Pourquoi une boîte à PLU ?

Le PLU est à l’astrophotographie ce que le Grand Marnier est à la crêpe suzette. On peut faire sans, mais c’est bien moins bon... Rien n’est plus frustrant que d’avoir de bonnes images brutes et de découvrir lors du traitement que l’image que l’on produit est dégradée par des poussières présentes sur le capteur. La seule façon de s’affranchir des défaut d’uniformité sur les images (vignetage, poussières, ...) est de diviser ces dernières par des plages de lumières uniformes (PLU).

Malheureusement, la réalisation des PLUs représente une contrainte importante lors d’une séance d’observation. En effet, sans aucune modification du montage optique ayant servi à faire les images, il faut pointer l’instrument vers un fond uniformément éclairé.
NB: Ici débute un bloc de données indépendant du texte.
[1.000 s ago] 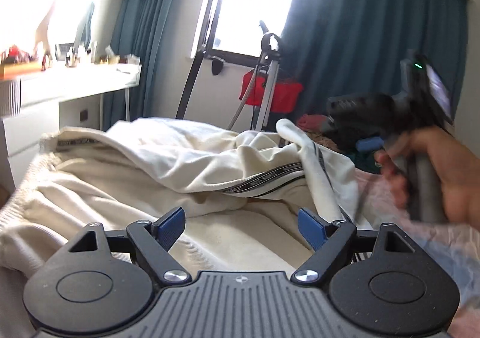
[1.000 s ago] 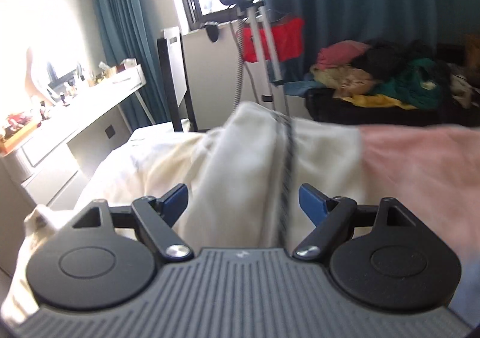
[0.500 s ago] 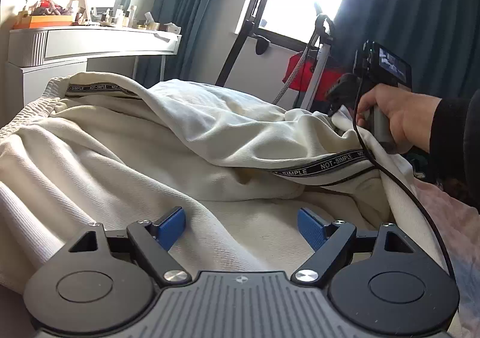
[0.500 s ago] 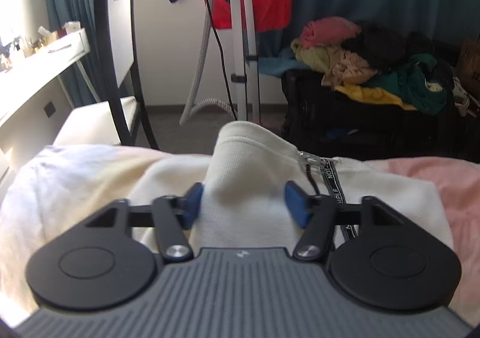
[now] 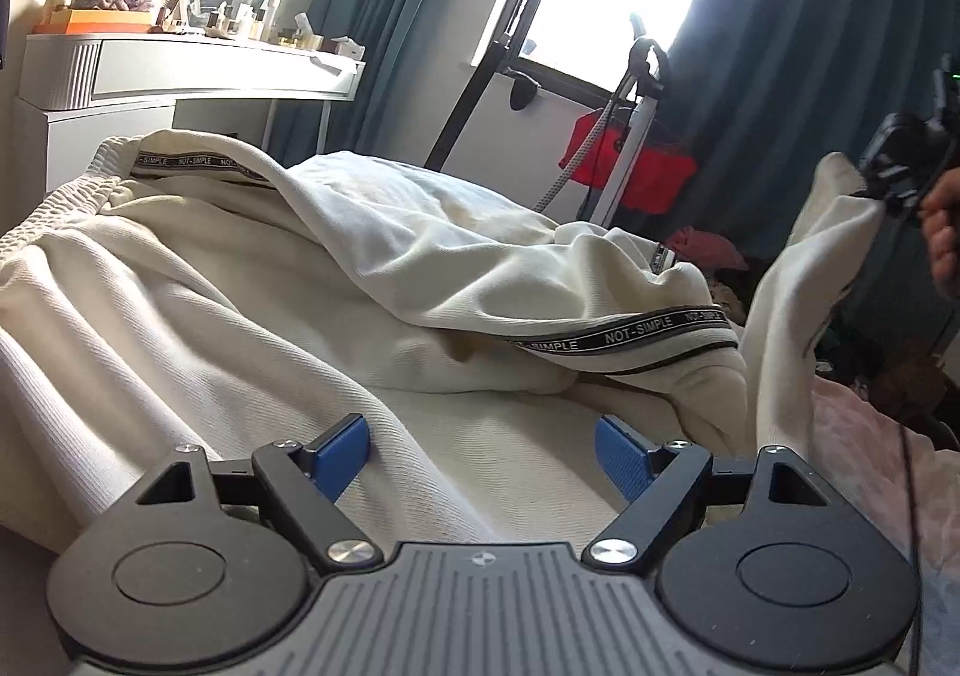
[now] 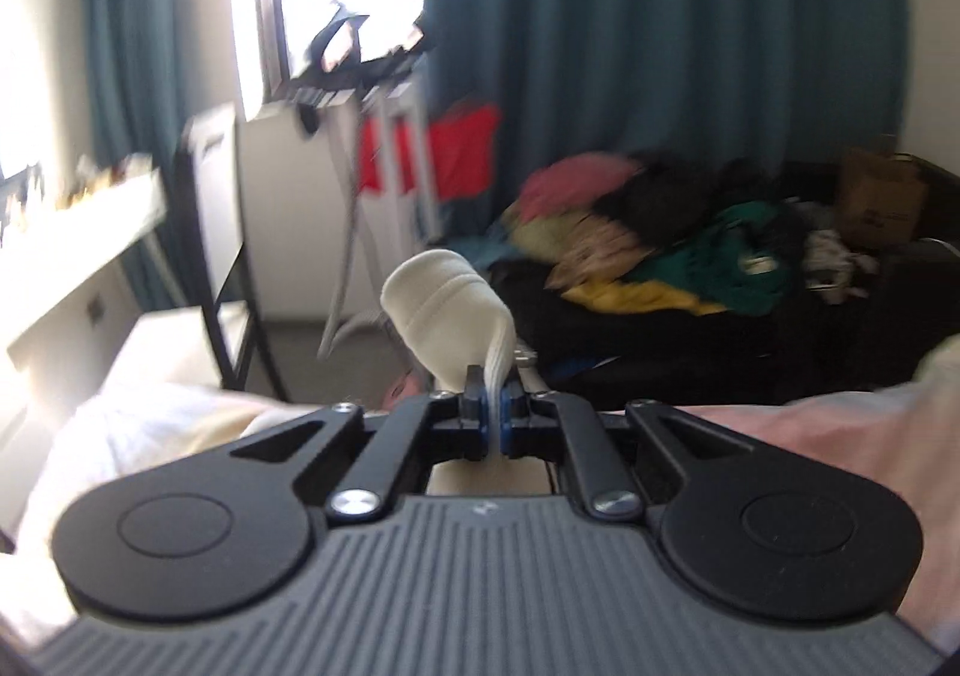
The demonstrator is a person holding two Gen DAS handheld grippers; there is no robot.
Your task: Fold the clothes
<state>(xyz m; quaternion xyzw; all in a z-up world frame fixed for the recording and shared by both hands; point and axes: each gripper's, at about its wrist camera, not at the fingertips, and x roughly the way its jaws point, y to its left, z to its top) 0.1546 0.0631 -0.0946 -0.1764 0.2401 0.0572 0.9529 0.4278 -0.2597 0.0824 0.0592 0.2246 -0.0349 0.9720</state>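
Observation:
Cream trousers [image 5: 252,280] with a black "NOT-SIMPLE" stripe [image 5: 636,334] lie crumpled across the bed. My left gripper [image 5: 480,457] hovers low over the cloth, open, its blue pads [image 5: 339,454] wide apart with nothing pinched. My right gripper [image 6: 491,415] is shut on a fold of the cream fabric, and the cuff end [image 6: 441,304] bulges above the pads. In the left wrist view that right gripper [image 5: 900,172] holds the trouser end [image 5: 828,232] lifted off the bed at the far right.
A pink bedcover [image 6: 810,436] lies under the trousers. A white dresser [image 5: 180,76] with bottles stands at left. A garment steamer with red cloth [image 5: 630,160] stands by the window. A dark sofa heaped with clothes [image 6: 690,256] lies beyond the bed.
My right gripper closed on the cream fabric and lifted the trouser end up and to the right. My left gripper sank slightly toward the cloth, staying open.

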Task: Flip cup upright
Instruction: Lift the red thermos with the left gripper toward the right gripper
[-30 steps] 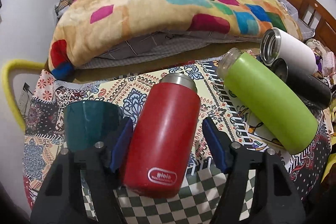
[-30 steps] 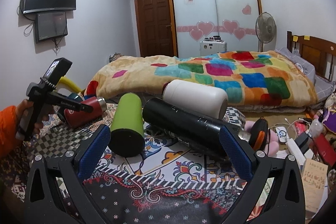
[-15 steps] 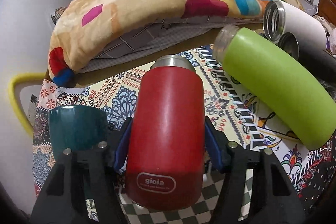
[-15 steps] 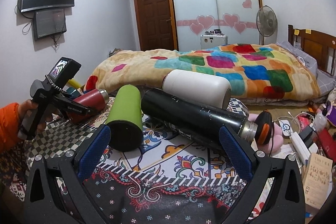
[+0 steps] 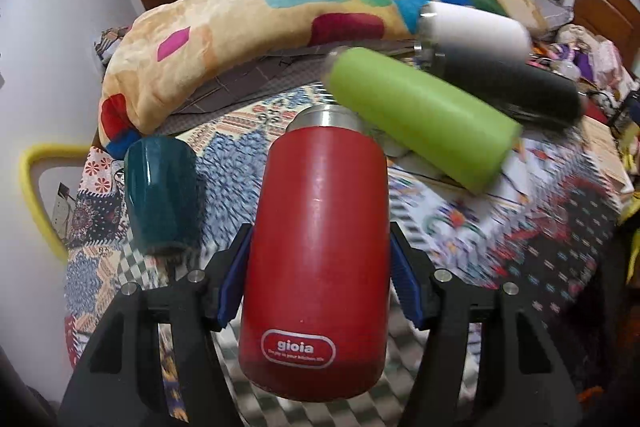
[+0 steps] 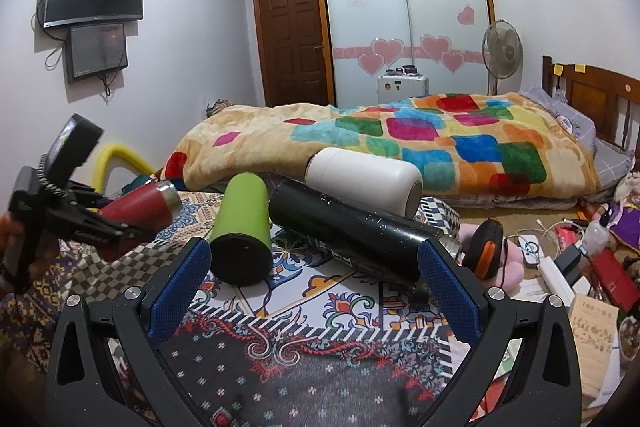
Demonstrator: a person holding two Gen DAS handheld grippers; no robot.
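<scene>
A patterned patchwork tablecloth point(image 6: 320, 311) carries a lime-green flask point(image 6: 240, 227) lying beside a black flask point(image 6: 352, 231). The left gripper point(image 5: 320, 267) clamps the red steel-necked "gioia" cup point(image 5: 320, 251), tilted above the cloth. The right gripper point(image 6: 312, 291) gapes wide, holding nothing.

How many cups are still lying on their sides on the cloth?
3: the green cup nearest the left, the black cup beside it, and the white cup behind that. The red cup is clamped in the left hand-held gripper. Others may be hidden.
</scene>
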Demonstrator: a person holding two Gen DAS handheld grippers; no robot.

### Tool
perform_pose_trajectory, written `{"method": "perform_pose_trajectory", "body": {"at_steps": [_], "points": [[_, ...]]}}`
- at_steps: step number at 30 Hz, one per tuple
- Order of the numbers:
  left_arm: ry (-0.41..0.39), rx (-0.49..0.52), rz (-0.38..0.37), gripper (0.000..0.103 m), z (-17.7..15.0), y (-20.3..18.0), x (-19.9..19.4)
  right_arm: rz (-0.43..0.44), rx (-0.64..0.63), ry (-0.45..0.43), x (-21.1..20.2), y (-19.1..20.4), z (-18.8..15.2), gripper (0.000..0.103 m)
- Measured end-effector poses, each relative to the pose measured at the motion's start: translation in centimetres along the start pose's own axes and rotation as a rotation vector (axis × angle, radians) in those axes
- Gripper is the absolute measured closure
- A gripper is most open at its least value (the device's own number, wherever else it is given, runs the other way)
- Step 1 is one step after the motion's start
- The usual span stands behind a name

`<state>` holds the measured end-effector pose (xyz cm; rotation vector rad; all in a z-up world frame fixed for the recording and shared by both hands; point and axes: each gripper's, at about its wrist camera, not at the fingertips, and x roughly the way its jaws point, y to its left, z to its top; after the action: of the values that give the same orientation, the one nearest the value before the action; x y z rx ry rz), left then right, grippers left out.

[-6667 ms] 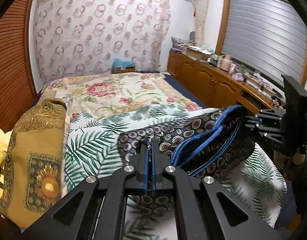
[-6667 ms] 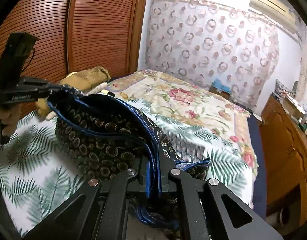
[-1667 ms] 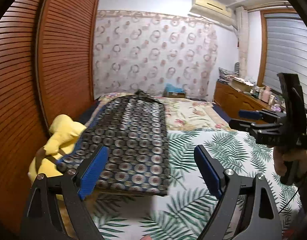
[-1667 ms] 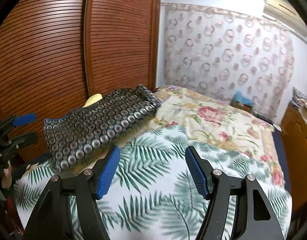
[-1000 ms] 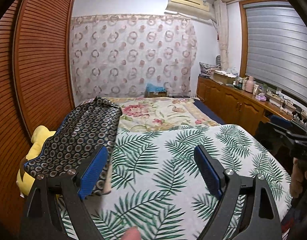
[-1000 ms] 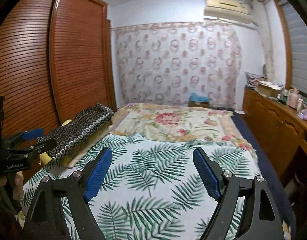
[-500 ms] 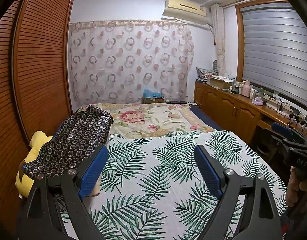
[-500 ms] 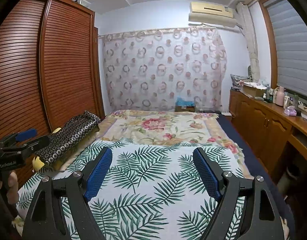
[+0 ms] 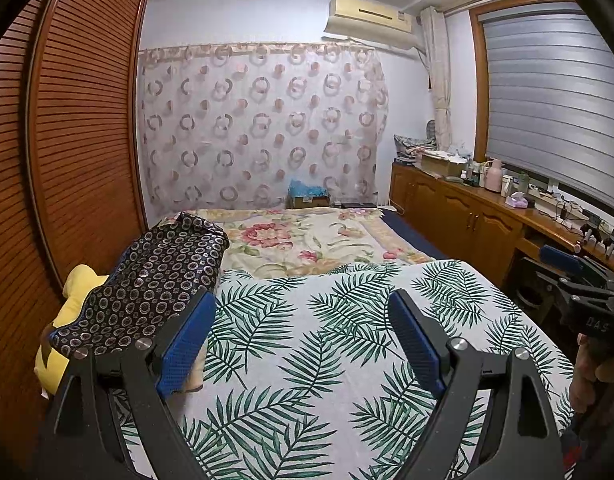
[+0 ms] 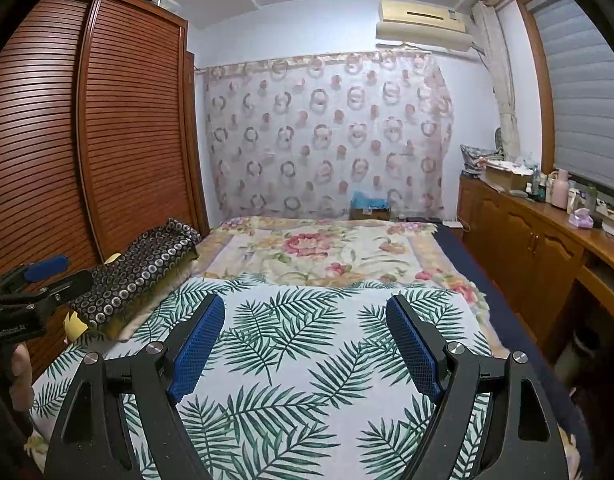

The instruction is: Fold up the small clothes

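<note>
Left wrist view is showing the left tool hovering above the white bed cover printed with green palm fronds, its two blue-padded jaws standing wide apart with nothing between them. The task's thing, a dark navy folded garment patterned with small pale rings, is lying ahead and to the left of this tool, just beyond its left pad, resting on a yellow cushion at the bed's edge beside the brown slatted wardrobe doors. The garment's long axis is running away from the tool, toward the sheer curtain with ring motifs. The right tool is appearing at the right margin of this view, well apart from the garment, with part of a hand below it.

Right wrist view is showing the right tool likewise spread open and empty over the palm-print cover. From here the garment is lying far to the left and ahead, with the left tool standing between it and the lens, near its closer end. A floral cream blanket is covering the bed beyond both tools.

Judged from its flat, squared lie, the garment is looking already folded and set aside; no other small clothing is showing on the cover. Should the garment need handling again, the left tool is the nearer one, and the reach would be going leftward and forward along the garment's length.
</note>
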<state>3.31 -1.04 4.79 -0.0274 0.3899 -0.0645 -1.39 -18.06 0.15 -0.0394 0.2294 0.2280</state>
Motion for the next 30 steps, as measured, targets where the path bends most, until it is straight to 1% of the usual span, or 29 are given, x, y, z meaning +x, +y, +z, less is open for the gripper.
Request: {"method": "perform_pose_trajectory", "body": {"at_steps": [30], "points": [[-0.012,0.008,0.012,0.014,0.2,0.0,-0.2,0.012,-0.001,0.002,-0.3,-1.7,0.1,0.019]]}}
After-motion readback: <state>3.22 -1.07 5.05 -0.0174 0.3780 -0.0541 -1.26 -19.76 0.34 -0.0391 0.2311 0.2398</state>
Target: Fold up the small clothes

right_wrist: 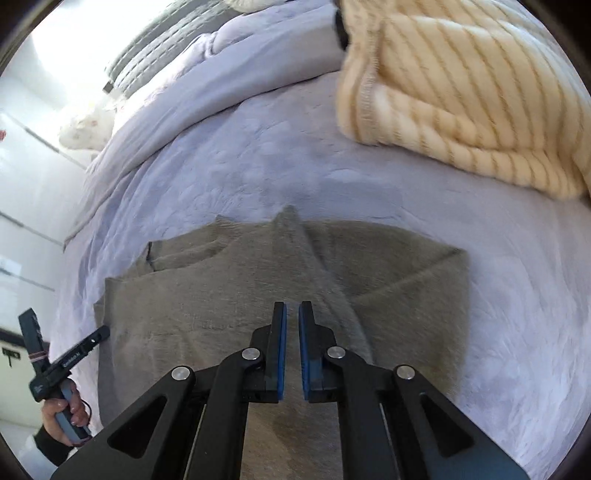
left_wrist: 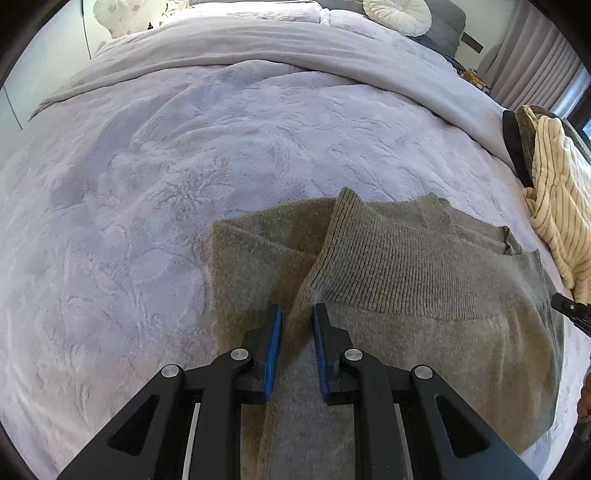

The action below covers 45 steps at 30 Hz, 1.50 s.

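A grey-brown knit sweater [left_wrist: 424, 306] lies flat on the lavender bedspread [left_wrist: 184, 166], with a ribbed sleeve [left_wrist: 354, 251] folded across its body. My left gripper [left_wrist: 297, 314] hovers over the sleeve's fold edge, jaws slightly apart, holding nothing. In the right wrist view the same sweater [right_wrist: 229, 302] lies spread with a sleeve [right_wrist: 306, 258] folded diagonally over it. My right gripper [right_wrist: 292, 310] is just above the sweater's middle, jaws a narrow gap apart and empty. The left gripper [right_wrist: 85, 343] also shows at the sweater's left edge, held in a hand.
A cream striped garment [left_wrist: 561, 221] lies bunched at the bed's right side, also large in the right wrist view [right_wrist: 461, 96]. A grey blanket [left_wrist: 258, 48] is folded back across the far bed, with pillows [left_wrist: 399, 14] beyond. The right gripper's tip [left_wrist: 572, 310] shows at the right.
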### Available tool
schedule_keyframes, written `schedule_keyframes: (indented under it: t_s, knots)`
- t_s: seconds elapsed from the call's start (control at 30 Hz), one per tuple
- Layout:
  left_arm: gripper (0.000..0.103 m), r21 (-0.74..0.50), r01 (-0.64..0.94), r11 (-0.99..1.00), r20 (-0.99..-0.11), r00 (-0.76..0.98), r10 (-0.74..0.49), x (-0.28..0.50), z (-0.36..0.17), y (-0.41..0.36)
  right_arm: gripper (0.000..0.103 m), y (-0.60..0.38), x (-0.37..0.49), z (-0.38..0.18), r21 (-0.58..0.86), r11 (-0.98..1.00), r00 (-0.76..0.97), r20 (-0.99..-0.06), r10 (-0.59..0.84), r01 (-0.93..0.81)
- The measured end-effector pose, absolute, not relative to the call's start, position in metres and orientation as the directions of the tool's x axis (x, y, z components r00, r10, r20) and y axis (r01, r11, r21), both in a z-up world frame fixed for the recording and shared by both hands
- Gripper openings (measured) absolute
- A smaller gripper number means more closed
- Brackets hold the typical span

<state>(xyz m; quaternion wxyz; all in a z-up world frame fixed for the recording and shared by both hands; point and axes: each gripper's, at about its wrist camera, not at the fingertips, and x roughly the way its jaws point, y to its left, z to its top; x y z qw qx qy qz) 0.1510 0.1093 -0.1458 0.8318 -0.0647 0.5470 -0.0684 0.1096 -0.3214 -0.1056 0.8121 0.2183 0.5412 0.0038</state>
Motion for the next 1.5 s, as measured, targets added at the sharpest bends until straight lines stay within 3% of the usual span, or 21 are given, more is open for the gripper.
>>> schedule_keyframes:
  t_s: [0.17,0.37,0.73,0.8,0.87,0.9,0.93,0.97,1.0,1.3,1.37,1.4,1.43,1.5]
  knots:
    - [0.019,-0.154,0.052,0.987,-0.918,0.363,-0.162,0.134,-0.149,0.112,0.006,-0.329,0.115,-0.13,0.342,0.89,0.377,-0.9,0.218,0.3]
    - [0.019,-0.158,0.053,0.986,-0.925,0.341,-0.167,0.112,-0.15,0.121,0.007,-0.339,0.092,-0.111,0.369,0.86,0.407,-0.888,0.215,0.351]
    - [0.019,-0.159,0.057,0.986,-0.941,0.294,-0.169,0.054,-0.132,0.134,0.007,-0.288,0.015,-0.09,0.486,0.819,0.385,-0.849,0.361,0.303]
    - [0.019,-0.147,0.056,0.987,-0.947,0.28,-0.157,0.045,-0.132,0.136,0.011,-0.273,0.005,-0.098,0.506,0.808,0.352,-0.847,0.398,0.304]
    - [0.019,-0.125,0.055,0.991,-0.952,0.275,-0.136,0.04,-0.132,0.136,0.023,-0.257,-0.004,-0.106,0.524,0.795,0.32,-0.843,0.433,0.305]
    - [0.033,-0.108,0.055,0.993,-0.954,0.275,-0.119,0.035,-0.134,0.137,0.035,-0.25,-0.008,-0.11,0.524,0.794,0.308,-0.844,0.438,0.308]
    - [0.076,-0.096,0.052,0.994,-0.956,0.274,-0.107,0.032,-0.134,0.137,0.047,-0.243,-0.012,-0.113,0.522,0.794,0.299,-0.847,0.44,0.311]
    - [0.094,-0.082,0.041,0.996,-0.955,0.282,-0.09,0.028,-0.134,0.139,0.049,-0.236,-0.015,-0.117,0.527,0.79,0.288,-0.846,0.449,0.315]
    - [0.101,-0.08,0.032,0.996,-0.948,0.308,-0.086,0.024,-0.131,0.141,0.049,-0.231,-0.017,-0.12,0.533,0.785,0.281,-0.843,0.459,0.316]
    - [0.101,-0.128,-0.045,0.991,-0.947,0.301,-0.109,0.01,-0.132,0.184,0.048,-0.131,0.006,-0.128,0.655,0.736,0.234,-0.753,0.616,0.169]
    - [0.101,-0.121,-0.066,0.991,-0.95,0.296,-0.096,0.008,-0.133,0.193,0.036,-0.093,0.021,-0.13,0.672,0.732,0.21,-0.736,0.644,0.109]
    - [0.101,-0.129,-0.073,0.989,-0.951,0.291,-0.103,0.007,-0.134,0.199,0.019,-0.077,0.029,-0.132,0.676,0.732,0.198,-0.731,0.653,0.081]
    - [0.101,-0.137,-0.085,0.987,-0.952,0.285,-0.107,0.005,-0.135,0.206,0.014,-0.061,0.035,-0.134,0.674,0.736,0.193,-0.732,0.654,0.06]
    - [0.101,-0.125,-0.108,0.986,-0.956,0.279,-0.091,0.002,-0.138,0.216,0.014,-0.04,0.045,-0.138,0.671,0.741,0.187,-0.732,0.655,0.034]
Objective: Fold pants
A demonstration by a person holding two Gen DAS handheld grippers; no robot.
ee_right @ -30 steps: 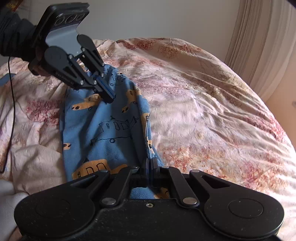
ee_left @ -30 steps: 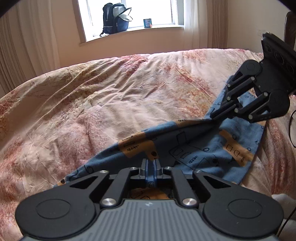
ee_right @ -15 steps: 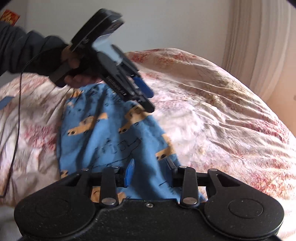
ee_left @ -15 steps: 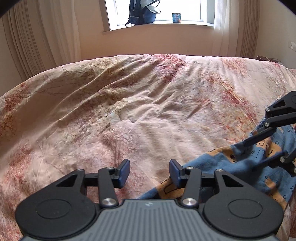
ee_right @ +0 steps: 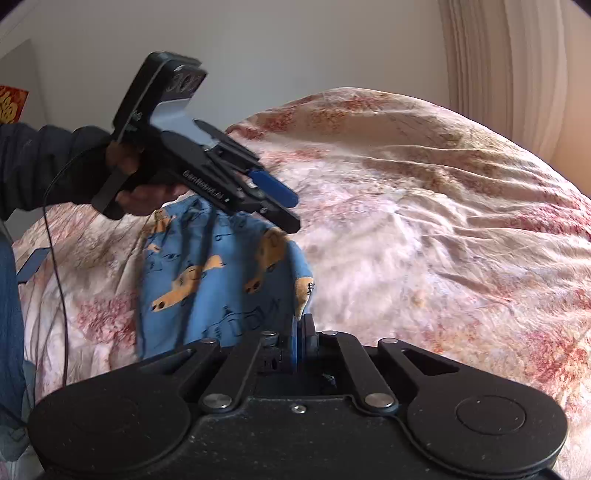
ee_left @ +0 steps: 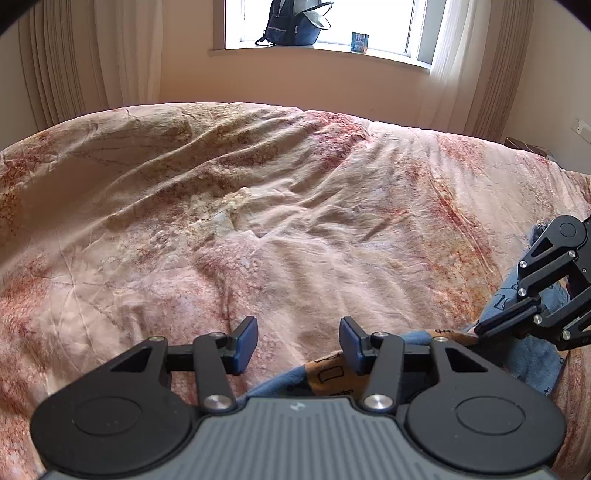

Traditionnellement, on réalisé les PLUs au petit jour quand le ciel commence à s’éclairer. Cette méthode a toutefois deux défauts majeurs :

- On est obligé de garder le même montage optique durant toute la nuit.

- Il faut attendre le petit matin quel que soit son état de fatigue ou les changements de la météo.

Une alternative à cette méthode consiste à placer une feuille de papier ou un morceau de plexiglas devant l’instrument et de l’éclairer à l’aide d’une lampe de poche ou d’un flash. Ceci s’avère malgré tout assez malcommode et l’uniformité de l’éclairement laisse parfois à désirer. De plus, les PLUs produits varient en termes de dynamique selon la distance à laquelle la source de lumière est placée.

L’idée de la boîte à PLU est de fournir un moyen simple, rapide à mettre en oeuvre et reproductible pour réaliser des PLUs. Son principe de base est assez simple : on enfiche à l’extrémité de l’instrument une boîte en carton blanc dont l’intérieur est éclairé à l’aide de plusieurs LEDs. Il y a malgré tout quelques contraintes à respecter : la boîte doit être légère pour pouvoir être fixée facilement à l’extrémité de l’instrument et la surface en regard de l’ouverture de l’instrument doit être uniformément éclairée. De plus, il est souhaitable que la boîte soit démontable pour faciliter son transport.

Dans mon cas, je pratique généralement l’astrophotographie avec une lunette TeleVue 85 et un appareil photo numérique Canon EOS 20D. La boîte à PLU décrite dans cette article répond donc aux besoins de cette instrumentation. Toutefois, il est facile de l’adapter à d’autres environnements.

Cette réalisation est très fortement inspirée du très bon article de l’Astro-site de Valère qui décrit la réalisation d’une boîte à lumière similaire.

Fabrication de la boîte à PLU

Toute la boîte est réalisée en carton plume de 5mm d’épaisseur (on en trouve dans toutes les bonnes papeteries). Voici une liste du petit matériel nécessaire :

- 4 LEDs blanches
- un morceau de plexiglas blanc (styroglass opaline) de 2,5mm d’épaisseur
- une plaque porte composants pour souder les LEDs
- un porte pile pour 2 piles bâton AA de 1,5V
- du fil électrique de petit diamètre noir et rouge
- des dominos électriques
- 4 vis de 40mm (diamètre 4mm) et des écrous
- un petit interrupteur
- du ruban adhésif fort de couleur blanche
- de la colle pouvant coller le papier et les matières synthétiques
- 8 petits aimants de 4 ou 5mm d’épaisseur
- des rondelles de petit diamètre
- une planche de carton fort (style calendrier mural)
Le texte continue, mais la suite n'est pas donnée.